Pada buku-buku, yang diberikan kepada saya, ada testimoni tokoh-tokoh besar, di antaranya Jenderal TNI (Purn) Susilo Bambang Yudhoyono, Megawati Soekarnoptri, Try Sutrisno, Jusuf Kalla, Sudomo, Jenderal (Purn) Widjojo Soejono, AM Hendropriyono, Luhut Panjaitan, Gatot Nurmantyo, Awaloedin Djamin, Badrodin Haiti, dan Ginandjar Kartasasmita. Juga ada Mahatir Mohammad.
Nama-nama besar tersebut menjelaskan tingkat dan keluasan pergaulan Pak Rahmat, melintasi berbagai pandangan politik. Ia seakan ingin memberi kesan bahwa jalinan hubungan tidak dibatasi oleh latar belakang seseorang, melainkan hubungan antarmanusia. Inilah yang menjadikannya tokoh yang dapat diterima semua pihak.
Rahmat dilahirkan pada 23 Oktober 1950 di desa kecil di pinggir Sungai Bahbolon, Perdagangan Seberang, sekitar 120 km dari kota Medan. Kedua orang tuanya (H. Hafiz Gulrang Shah dan Hj Syarifah Sobat) hidup sederhana. Ibunya mengandung selama 12 bulan. Sukses sebagai pengusaha tidak diperolehnya dari warisan, tapi melalui perjuangan dari bawah, fokus, dan kerja keras.
“Sayangi, hormati, dan bahagiakan orangtua, karena jasa orangtua tidak bisa tergantikan selamanya,” ujar Pak Rahmat. Menyayangi orangtua salah satu kiat suksesnya.
Saat berusia lima tahun, ayahnya membawanya ke kota Medan bersama kedua abangnya, Anif dan Ehsan, tinggal bersama neneknya di Jalan Semangka. Neneknyalah yang mengasuh dan menyekolahkan Rahmat bersama kedua kakaknya, sejak SD, SMP hingga SMA.

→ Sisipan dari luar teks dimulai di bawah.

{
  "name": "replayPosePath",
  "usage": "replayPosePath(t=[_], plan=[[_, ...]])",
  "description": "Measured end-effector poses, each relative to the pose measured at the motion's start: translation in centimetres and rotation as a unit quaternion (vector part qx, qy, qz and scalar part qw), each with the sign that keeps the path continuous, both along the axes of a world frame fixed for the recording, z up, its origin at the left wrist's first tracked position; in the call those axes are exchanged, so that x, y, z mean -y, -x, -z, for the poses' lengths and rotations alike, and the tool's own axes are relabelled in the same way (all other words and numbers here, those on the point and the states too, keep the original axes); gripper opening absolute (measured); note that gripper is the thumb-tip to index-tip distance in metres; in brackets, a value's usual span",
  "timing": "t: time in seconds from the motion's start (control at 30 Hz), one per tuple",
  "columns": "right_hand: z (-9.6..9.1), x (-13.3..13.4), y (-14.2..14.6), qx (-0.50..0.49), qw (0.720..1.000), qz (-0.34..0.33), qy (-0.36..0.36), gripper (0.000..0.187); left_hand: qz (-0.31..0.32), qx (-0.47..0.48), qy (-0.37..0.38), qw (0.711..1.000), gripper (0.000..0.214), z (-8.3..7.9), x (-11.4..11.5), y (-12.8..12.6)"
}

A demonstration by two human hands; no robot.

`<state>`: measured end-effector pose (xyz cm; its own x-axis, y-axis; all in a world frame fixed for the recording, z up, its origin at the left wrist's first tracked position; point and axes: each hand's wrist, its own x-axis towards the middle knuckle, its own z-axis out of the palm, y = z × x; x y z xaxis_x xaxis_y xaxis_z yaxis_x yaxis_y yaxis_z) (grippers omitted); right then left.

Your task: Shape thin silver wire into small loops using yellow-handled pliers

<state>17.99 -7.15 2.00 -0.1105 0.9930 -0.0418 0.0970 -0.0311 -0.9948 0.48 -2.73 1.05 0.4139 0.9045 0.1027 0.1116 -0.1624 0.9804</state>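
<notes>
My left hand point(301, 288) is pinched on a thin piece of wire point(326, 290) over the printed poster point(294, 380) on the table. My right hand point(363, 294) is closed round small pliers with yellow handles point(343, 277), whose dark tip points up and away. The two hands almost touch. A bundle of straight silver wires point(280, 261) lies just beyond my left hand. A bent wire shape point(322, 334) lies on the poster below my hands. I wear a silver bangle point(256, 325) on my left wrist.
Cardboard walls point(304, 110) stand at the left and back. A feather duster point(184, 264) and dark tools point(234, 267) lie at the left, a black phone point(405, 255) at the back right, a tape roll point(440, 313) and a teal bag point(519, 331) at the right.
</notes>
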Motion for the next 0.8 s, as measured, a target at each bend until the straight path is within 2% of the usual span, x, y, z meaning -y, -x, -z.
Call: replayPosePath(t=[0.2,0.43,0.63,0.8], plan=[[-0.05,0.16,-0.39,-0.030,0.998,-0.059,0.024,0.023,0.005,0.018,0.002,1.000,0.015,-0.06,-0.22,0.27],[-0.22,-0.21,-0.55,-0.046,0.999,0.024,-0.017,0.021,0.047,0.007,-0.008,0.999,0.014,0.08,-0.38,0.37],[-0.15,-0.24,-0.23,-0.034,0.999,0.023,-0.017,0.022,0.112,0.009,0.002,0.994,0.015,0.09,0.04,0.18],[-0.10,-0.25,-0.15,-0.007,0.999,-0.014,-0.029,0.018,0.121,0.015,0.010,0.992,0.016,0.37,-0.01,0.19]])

Ayah Rahmat sengaja mengirim anak-anaknya ke kota besar agar mengenal kehidupan lebih luas dan belajar mandiri. Semasa kecil, menurut Pak Rahmat, ayahnya memang sangat keras dan disiplin, terutama mendidik agama. Sebuah rotan tersedia di atas meja saat ayahnya mengajar ngaji atau memanggil guru agama untuk anak-anaknya.